> [YOUR GOAL]: Read the data and repeat it in full, exactly.

> [SUPPLIED MATERIAL]:
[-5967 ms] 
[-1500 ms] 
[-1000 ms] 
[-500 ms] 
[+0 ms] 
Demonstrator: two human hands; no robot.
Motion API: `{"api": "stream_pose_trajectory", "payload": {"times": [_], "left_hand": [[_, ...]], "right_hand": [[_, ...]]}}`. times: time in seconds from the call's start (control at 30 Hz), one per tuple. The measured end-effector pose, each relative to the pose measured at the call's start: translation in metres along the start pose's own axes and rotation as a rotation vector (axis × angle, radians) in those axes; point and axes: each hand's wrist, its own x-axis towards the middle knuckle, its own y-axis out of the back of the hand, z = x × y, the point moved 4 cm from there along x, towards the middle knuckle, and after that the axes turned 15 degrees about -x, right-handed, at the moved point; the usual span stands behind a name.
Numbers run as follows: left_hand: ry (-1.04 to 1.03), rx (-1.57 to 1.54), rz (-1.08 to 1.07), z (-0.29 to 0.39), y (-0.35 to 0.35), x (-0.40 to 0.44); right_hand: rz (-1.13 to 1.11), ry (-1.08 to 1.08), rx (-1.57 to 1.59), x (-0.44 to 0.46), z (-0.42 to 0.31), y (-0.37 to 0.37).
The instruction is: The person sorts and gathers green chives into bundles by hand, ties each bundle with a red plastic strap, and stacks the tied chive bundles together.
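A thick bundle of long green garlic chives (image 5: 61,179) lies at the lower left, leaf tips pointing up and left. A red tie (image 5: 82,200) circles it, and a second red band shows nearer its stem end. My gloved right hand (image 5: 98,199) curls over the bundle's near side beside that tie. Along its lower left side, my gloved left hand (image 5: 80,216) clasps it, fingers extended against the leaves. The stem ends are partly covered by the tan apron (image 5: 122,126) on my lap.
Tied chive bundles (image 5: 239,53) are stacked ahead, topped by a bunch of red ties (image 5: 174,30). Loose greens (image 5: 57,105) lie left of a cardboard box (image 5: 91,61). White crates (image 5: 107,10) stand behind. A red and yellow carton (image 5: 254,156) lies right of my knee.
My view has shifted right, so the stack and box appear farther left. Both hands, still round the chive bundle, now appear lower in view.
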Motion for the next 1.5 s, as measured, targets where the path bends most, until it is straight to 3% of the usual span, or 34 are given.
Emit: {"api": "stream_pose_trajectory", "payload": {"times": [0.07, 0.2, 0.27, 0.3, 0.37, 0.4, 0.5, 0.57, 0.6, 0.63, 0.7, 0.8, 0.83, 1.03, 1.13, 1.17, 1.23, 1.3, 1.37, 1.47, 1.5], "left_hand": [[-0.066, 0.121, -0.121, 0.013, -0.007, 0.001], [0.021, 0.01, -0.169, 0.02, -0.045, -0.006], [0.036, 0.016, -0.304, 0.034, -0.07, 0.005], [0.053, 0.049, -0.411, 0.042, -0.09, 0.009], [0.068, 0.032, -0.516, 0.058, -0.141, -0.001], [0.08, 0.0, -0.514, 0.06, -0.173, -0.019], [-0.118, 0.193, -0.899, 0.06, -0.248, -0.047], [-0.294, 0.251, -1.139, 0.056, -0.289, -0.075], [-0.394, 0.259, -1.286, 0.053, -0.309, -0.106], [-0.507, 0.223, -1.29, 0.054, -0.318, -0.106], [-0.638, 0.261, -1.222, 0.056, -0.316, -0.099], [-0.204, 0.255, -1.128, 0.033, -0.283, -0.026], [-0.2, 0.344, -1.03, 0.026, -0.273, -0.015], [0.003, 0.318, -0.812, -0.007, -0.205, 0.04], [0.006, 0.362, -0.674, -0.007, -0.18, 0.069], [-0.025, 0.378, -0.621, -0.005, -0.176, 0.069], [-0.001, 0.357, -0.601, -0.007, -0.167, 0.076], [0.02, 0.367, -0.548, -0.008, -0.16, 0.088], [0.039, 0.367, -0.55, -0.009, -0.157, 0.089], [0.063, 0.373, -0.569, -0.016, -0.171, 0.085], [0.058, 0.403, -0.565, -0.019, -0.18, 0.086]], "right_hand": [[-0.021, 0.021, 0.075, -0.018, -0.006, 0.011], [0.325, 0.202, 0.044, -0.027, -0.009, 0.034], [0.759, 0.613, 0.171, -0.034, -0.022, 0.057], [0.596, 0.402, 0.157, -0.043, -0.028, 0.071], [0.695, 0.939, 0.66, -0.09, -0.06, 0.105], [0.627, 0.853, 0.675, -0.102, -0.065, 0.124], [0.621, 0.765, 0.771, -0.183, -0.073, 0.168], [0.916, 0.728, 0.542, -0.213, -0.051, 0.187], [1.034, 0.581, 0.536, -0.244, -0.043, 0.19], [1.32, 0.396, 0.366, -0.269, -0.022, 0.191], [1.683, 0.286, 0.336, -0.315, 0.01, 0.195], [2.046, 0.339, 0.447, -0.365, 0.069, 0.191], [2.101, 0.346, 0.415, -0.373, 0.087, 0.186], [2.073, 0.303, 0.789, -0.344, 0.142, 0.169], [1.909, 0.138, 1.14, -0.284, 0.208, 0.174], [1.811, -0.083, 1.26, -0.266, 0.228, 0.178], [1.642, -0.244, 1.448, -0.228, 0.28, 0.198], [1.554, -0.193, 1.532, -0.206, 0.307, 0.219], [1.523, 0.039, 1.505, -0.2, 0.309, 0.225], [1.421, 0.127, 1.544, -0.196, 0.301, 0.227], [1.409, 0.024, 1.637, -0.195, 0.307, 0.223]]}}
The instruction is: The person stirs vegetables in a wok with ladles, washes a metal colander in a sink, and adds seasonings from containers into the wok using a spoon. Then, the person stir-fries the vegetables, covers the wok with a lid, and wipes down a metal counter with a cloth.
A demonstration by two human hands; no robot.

> [RESULT FOR THIS EXERCISE]:
[-5967 ms] 
[-1500 ms] 
[-1000 ms] 
[-500 ms] 
[+0 ms] 
Demonstrator: two human hands; no robot.
Motion API: `{"api": "stream_pose_trajectory", "payload": {"times": [_], "left_hand": [[_, ...]], "right_hand": [[_, ...]]}}`. times: time in seconds from the call's start (control at 30 Hz), one per tuple. The measured end-effector pose, each relative to the pose measured at the call's start: translation in metres along the start pose's own axes and rotation as a rotation vector (axis × angle, radians) in those axes; point and axes: each hand's wrist, its own x-axis towards the middle knuckle, its own y-axis out of the back of the hand, z = x × y, the point moved 4 cm from there along x, towards the middle knuckle, and after that the axes turned 15 degrees about -x, right-handed, at the moved point; the usual span stands behind a name.
Numbers run as follows: left_hand: ry (-1.04 to 1.03), rx (-1.57 to 1.54), rz (-1.08 to 1.07), z (-0.29 to 0.39), y (-0.35 to 0.35), x (-0.40 to 0.44); right_hand: rz (-1.13 to 1.11), ry (-1.08 to 1.08), rx (-1.57 to 1.59), x (-0.44 to 0.46), z (-0.42 to 0.31), y (-0.37 to 0.37).
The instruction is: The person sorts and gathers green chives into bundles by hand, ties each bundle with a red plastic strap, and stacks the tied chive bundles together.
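A thick bundle of long green garlic chives (image 5: 61,179) lies at the lower left, leaf tips pointing up and left. A red tie (image 5: 82,200) circles it, and a second red band shows nearer its stem end. My gloved right hand (image 5: 98,199) curls over the bundle's near side beside that tie. Along its lower left side, my gloved left hand (image 5: 80,216) clasps it, fingers extended against the leaves. The stem ends are partly covered by the tan apron (image 5: 122,126) on my lap.
Tied chive bundles (image 5: 239,53) are stacked ahead, topped by a bunch of red ties (image 5: 174,30). Loose greens (image 5: 57,105) lie left of a cardboard box (image 5: 91,61). White crates (image 5: 107,10) stand behind. A red and yellow carton (image 5: 254,156) lies right of my knee.
My view has shifted right, so the stack and box appear farther left. Both hands, still round the chive bundle, now appear lower in view.
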Motion for the next 1.5 s, as measured, targets where the path bends most, until it is straight to 3% of the usual span, or 34 are given.
Emit: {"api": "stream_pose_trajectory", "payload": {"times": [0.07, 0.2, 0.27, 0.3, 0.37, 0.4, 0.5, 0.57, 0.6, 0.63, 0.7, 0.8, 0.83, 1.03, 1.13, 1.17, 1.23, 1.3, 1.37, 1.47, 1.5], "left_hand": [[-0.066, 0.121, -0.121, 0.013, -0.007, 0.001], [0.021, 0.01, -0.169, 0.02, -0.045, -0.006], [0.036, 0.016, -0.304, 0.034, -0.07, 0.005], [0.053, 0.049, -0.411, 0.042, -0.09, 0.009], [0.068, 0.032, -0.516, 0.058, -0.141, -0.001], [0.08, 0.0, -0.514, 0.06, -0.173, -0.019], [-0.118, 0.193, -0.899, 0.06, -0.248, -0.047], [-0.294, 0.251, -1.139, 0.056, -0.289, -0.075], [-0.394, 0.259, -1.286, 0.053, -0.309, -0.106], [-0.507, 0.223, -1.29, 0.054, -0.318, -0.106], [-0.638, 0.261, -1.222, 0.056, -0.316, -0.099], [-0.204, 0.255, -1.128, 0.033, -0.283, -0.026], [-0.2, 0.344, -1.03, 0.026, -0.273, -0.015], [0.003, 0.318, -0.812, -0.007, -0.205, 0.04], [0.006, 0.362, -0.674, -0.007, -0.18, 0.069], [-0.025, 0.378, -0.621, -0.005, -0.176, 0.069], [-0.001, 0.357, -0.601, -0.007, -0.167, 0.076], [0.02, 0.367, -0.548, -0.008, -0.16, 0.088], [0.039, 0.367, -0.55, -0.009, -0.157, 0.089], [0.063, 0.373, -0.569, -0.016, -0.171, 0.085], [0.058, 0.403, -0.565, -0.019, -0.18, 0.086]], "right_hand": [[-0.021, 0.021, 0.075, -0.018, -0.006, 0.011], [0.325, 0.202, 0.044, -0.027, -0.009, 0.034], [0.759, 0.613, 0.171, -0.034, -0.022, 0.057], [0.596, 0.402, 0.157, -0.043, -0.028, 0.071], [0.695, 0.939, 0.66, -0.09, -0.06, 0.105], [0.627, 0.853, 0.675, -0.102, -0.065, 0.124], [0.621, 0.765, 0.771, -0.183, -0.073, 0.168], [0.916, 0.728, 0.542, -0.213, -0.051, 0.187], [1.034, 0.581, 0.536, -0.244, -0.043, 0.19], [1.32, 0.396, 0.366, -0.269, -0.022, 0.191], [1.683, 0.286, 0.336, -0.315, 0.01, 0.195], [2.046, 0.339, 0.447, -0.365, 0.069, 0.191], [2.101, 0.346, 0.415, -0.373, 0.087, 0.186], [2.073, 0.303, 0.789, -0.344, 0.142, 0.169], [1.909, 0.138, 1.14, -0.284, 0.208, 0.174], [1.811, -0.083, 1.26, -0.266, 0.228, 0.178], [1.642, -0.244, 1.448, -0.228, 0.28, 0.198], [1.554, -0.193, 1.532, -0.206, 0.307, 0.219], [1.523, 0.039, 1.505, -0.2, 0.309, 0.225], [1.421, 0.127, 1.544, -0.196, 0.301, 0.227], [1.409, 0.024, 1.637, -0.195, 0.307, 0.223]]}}
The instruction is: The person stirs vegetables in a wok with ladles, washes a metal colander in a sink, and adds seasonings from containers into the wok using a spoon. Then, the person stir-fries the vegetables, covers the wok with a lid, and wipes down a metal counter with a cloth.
A demonstration by two human hands; no robot.

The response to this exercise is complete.